I don't even wanna get started. This snake pit of The Daddler's family is more than I can take. The calls have trickled in today. Each time, I hear The D happily telling about his newfound urinary incontinence. Damn. He doesn't mention the other kind.
What's up with that?
He's 80 years old today, and it's all about him. I've been busting my ass to get ready for a fucking cookout this evening. I won't even get started.

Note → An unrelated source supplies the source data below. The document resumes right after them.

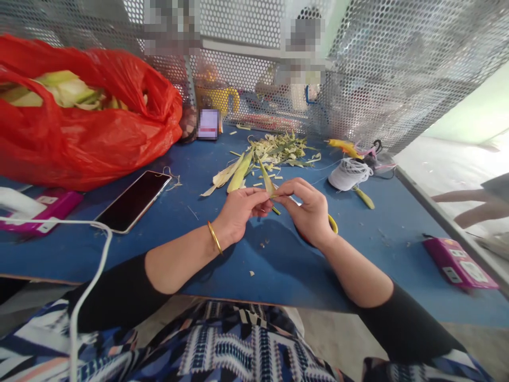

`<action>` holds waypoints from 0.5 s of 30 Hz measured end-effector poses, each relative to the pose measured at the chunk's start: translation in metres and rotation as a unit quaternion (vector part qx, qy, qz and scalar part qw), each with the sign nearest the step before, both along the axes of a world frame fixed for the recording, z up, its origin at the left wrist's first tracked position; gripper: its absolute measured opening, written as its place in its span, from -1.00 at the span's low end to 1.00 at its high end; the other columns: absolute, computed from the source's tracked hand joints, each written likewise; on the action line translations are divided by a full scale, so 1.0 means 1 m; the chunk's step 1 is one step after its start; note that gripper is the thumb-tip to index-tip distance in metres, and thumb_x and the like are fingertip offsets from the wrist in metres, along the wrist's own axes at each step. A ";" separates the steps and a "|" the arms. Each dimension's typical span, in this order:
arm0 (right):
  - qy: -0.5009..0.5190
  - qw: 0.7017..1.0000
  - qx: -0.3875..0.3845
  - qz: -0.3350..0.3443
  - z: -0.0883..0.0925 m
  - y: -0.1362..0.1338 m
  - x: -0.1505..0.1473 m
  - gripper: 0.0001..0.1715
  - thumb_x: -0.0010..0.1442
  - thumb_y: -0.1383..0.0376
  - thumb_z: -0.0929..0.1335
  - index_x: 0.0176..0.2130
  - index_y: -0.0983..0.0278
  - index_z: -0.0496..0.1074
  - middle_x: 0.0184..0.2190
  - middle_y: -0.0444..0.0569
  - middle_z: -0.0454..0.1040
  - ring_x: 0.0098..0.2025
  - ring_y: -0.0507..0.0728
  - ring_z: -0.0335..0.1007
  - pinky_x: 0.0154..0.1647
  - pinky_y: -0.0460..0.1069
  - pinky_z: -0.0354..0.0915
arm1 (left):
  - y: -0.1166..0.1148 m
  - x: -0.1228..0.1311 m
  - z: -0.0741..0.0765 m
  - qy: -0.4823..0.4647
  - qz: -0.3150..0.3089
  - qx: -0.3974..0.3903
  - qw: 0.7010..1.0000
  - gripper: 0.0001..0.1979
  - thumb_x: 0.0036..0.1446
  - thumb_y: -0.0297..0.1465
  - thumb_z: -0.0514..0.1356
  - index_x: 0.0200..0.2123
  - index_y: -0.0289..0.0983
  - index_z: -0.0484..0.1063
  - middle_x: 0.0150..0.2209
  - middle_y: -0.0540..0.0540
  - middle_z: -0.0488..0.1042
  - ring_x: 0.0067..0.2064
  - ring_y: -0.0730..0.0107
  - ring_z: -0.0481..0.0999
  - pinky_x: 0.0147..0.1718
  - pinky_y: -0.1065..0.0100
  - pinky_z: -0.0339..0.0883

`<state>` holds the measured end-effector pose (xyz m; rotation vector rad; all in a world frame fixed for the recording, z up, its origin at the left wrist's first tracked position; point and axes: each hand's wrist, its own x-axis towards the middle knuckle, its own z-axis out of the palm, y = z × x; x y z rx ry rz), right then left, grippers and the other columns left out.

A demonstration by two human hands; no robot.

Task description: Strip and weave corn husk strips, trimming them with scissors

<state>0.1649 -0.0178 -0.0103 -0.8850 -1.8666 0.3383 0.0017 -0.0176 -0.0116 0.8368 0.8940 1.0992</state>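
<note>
Two bare hands meet above the middle of the blue surface (234,273), elbows bent, forearms angling in from both sides. Left hand (237,212): thumb and fingers pinching the base of a husk leaf (265,178); gold bangle (214,237) on that wrist. Right hand (309,209): back of the hand up, thumb and index finger on the same leaf. Grip is closed on both sides, fingertips only. Leaf is between them, tip pointing away from the body. Just past it: loose husks (240,178) and a heap of shreds (280,148). Containers: big red plastic bag (119,135), far left, gaping open, pale green husk pieces (66,87) inside. Yellow mug (212,98) behind the mesh panel (240,24); can't tell from where I stand what's in it.
</note>
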 end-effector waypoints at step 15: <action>0.059 0.983 -0.148 -0.088 0.002 -0.005 -0.005 -0.87 0.11 0.26 0.44 -0.46 0.21 0.48 -0.54 -0.14 0.56 -0.49 0.06 0.44 -0.43 -0.05 0.34 | 0.000 0.004 -0.001 0.075 0.044 0.099 0.991 -0.93 -0.13 -0.37 0.33 -0.55 -0.25 0.56 -0.57 0.00 0.53 -0.49 0.46 0.47 -0.43 0.41 0.34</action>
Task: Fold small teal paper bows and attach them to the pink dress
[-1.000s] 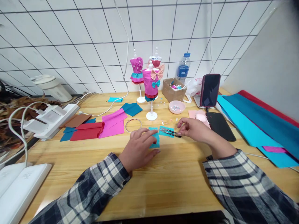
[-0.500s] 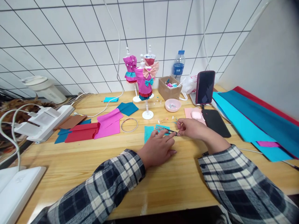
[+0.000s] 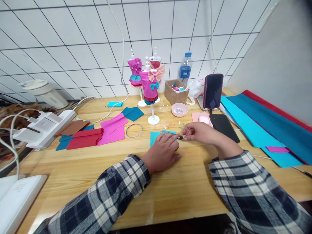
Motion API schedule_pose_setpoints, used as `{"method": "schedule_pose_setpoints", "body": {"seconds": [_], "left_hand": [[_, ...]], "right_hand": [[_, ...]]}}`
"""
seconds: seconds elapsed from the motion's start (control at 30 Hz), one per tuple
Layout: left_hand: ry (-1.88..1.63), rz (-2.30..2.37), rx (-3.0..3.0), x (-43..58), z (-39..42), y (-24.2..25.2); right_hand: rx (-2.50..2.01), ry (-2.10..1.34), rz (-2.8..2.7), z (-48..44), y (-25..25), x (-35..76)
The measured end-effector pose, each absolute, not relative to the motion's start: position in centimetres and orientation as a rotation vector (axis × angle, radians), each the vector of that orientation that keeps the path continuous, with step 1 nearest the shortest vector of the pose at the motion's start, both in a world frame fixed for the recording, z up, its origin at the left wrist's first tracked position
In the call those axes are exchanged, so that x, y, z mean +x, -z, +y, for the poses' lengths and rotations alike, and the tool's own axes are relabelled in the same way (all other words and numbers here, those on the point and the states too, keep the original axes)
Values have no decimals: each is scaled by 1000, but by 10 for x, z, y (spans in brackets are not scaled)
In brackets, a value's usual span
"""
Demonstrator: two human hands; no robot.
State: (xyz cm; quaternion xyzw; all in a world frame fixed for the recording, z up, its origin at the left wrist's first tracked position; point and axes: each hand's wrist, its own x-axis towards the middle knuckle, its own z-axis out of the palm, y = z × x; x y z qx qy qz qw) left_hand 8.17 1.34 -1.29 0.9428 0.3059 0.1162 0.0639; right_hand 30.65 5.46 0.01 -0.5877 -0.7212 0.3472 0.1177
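Observation:
My left hand [image 3: 162, 152] lies palm down on the wooden table [image 3: 170, 191], fingers stretched over a small teal felt piece [image 3: 154, 136] and touching the small metal scissors [image 3: 177, 136]. My right hand [image 3: 200, 133] has its fingers pinched on the handle end of those scissors, just right of the left fingertips. A second teal scrap [image 3: 168, 132] shows above the left fingers. Both arms wear plaid sleeves.
Three small dress forms [image 3: 149, 87] in pink outfits stand behind, beside a cardboard box [image 3: 175, 92], a pink bowl [image 3: 180, 110], a water bottle [image 3: 185, 69] and a propped phone [image 3: 213, 91]. Pink, red and teal felt sheets [image 3: 97, 135] and a wire ring [image 3: 134, 130] lie left; large blue sheets [image 3: 265, 130] right.
My left hand slid right from the left teal piece toward the scissors and now touches them. My right hand stayed pinched at the scissors' end. The view shifted slightly.

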Motion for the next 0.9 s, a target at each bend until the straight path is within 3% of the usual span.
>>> {"method": "schedule_pose_setpoints", "body": {"seconds": [0.63,0.9], "left_hand": [[-275,958,2906,85,10,17],[-294,928,2907,84,11,17]], "right_hand": [[-1921,-748,-2194,54,5,295],[-1785,-894,-2108,56,10,295]]}}
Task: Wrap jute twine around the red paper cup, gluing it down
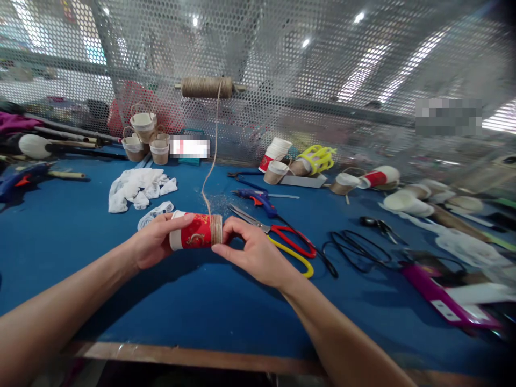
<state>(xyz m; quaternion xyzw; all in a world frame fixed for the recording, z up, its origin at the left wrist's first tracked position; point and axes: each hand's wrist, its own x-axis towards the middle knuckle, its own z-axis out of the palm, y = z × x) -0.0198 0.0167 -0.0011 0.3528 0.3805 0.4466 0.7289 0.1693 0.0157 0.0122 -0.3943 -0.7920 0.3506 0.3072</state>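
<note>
A red paper cup (pixel 195 232) with gold patterns and white ends lies sideways in the air above the blue table. Its mouth end is in my left hand (pixel 157 239), thumb on top and fingers wrapped beneath. Several turns of brown twine (pixel 216 230) circle the cup near its other end. There my right hand (pixel 252 247) is closed, thumb and fingers pinching the twine-wrapped end. From the cup the strand rises to a twine spool (pixel 207 87) on a rod at the mesh panel.
Scissors (pixel 282 236) with red and yellow handles and a blue glue gun (pixel 258 200) lie right of the cup. White lace (pixel 139 185) is at left. Small twine-covered baskets (pixel 160 149) stand at the back left. A purple power strip (pixel 439 295) and black cable (pixel 358 250) lie at right.
</note>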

Besides, I need to go shuck some fuckin' corn. And start boiling potatoes and eggs. Because that's what I want. Some real potato salad. And deviled eggs. Nobody does it better. I'm not good at much, but I have a few gifts. So The D might say it's pretty good, but I know better...
Welcome to my world!
My life's been crazy since my Daddy moved in with me immediately after my mother's death in October 2010. My one and only kiddo headed to college at Carolina at the end of August. So...I lived on my own, for the first time in my life, for a total of a blissful six weeks. Then, I started the parenting gig with my dad. He's a combination of a grouchy old man, a surly teenager and a temperamental toddler. Needless to say, I get very close to the brink of insanity sometimes. I get through life by finding the humor in difficult circumstances. And for some reason, I wind up in the weirdest situations. I couldn't make this stuff up. So I wind up having lots and lots crazy adventures which make great stories to share with my friends. Writing about my life is so therapeutic. My ramblings range from funny to sad to angry (full of cuss words) to sweet. While my focus is dealing with the trials and tribulations of being a parent to my Daddy, I have lots of random, totally unrelated posts. Whatever's on my mind. I love to make people laugh, and I'm happy to think my readers will get my strange sense of humor. And maybe, people who are in my situation will be encouraged. That's all I can hope for...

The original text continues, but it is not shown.